The third wave arose in the 1990s. The focus of this wave was on redefining womanhood, through the acceptance of feminine beauty for itself, rather than as standards imposed by the patriarchy.
This final wave of feminism arose in the 2010s. This era has relied especially on news and social media to catalyze the movement and spread awareness.
According to the Harvard Political Review, modern feminism is often confused with the influential movements in the 1960s. Rather than keeping the biased term of “feminism,” the important campaign could be renamed to something more neutral.
“The biggest issue in the way we see modern feminism is that we often conflate it with the feminist movement from the ‘60s. The term is a little outdated and often associated with bra-burning and man-hate,” Tasnim Ahmed wrote.
The terms ‘bra-burning’ and ‘man-hating’ describe the movement exactly in that many feminists tend to take their protesting and campaigning to radical extremes.
Modern feminism, and the international movements that follow, spread ideas of women in dominance, rather than equality amongst all sex. This is a broad issue because it separates society as a whole.
Nowadays, there is no need for vocal calls against female oppression. Women are now allowed to vote, gain an education, have a stable job, vote in society, enlist in the army, file for divorce, and much more. They have equal rights.
According to the Washington Examiner, the political wing that most commonly endorses female empowerment is the Left. It’s not unusual for this wing of politics to focus on the encouragement and the related emotional aspect of a movement, such as feminism.
“In addition to being scientifically impossible, an all-female future is neither wise nor wanted. Leftists won’t readily admit that both women and men possess strengths and weaknesses. Each side complements the other,” Kimberly Ross wrote.
Although it is important to spread awareness of feminine issues, other problems in the world require more immediate attention.
The modern movement brings not much more than the increasing separation of men and women.
Another growing concept is ‘our future is female.’ This commonly-used phrase once again causes more separation within society because it portrays the idea of women being superior to men.
Kirsten Gillibrand’s tweet in 2018 regarding the future being female received a significant amount of backlash. Stating that the future is female only further separates those of the other sex, which creates an unproductive society.
Marco Rubio’s reaction to our future being female gives a much more positive outlook on society. His comment focuses on the idea that one’s race, religion, and gender don’t matter. We are all part of one society, and we are known as Americans.
Feminism and other related movements spread many ideas, few of which are truly essential to advancing society. The emotional and encouraging aspect of the movement brings little benefit to the real world.
Modern feminism is more of a dividing factor rather than a uniting force.
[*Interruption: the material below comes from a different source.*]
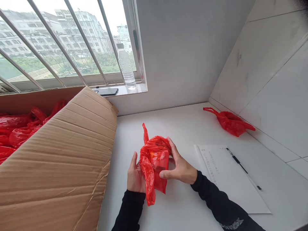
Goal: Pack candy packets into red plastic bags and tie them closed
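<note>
A red plastic bag (160,162) with something boxy inside is held above the white tabletop between my two hands. One twisted handle points up and another hangs down its left side. My left hand (135,178) supports the bag from the left, thumb raised and the other fingers hidden behind it. From the right, my right hand (180,166) grips the bag, with its fingers round the upper edge and its thumb at the front. What the bag contains cannot be made out.
On the left stands an open cardboard box (69,154) holding several red bags (21,131). A notepad (231,179) with a black pen (237,160) lies at right; another red bag (232,123) is by the wall. A water bottle (126,69) and phone (108,92) occupy the sill.
</note>
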`<state>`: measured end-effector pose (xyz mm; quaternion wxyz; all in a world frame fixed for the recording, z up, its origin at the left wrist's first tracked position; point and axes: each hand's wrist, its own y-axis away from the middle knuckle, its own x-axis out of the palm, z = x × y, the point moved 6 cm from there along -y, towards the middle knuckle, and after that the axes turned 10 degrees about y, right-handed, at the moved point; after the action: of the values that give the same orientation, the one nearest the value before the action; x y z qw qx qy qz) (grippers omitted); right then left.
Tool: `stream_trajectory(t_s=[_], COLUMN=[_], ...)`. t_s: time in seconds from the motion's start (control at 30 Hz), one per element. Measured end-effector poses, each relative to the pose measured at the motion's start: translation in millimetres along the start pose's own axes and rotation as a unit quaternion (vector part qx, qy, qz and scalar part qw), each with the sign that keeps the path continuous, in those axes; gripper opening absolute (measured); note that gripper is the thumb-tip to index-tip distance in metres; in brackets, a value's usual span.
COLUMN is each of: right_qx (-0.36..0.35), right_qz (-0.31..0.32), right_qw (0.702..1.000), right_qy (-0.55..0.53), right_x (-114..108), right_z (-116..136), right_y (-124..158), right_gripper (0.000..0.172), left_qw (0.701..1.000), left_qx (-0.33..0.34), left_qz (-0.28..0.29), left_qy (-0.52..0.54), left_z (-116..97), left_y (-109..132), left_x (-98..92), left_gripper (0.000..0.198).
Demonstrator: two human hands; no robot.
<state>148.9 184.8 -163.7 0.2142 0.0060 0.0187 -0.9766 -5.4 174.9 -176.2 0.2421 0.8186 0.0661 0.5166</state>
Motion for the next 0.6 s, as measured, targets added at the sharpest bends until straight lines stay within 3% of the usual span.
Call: stream_trajectory(t_s=[0.13,0.27,0.43,0.53,0.6], right_qx=[-0.025,-0.025,-0.012,0.025,0.054], right_qz=[-0.014,-0.038,-0.098,-0.139,-0.16], right_qw=[1.0,0.997,0.989,0.984,0.98], right_qy=[-0.002,-0.057,-0.109,-0.11,-0.103], right_x=[-1.3,-5.4,-6.2,-8.1,-13.2], right_z=[0.4,2.2,3.9,-10.5,-29.1], right_y=[0.3,-2.5,0.9,11.4,14.9], right_gripper=[0.121,0.102,0.061,0.048,0.05], left_qw=[0.999,0.997,0.997,0.987,0.941], left_qx=[-0.028,-0.047,0.008,0.075,0.182], left_qz=[0.032,0.053,0.059,0.086,0.123], left_qy=[0.02,-0.009,-0.056,-0.114,-0.257], left_z=[3.9,6.3,8.5,17.7,17.2], left_y=[5.4,6.1,8.1,15.9,23.3], left_x=[4.9,9.5,9.4,10.5,18.2], left_gripper=[0.037,0.014,0.009,0.033,0.039])
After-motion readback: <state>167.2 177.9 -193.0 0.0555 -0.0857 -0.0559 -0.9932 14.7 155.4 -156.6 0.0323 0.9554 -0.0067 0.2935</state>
Bringing attention to much larger issues in society is far more beneficial.
Rob Turner’s remarks on Facebook.
too extreme? really? im pretty sure women are fed up with the misogynistic rape culture where womens efforts are rewarded with significantly lower pay and poorer working conditions and the glass ceilings and old boy networks which mean that promotion is challenging and even when in higher roles there is the constant suggestion they got there because of their looks or through sexual favours.
sure if you ask many men they would say it is extreme but many men also think their place is in the kitchen and they should be pregnant and silent. this is why we got to where we are, by asking men. as i man i am sorry if this comes over as mansplaining but someone has to say to fellow men to shut up and realise that treating other people as inferior due to their race gender or differences is disrespectful and harmful.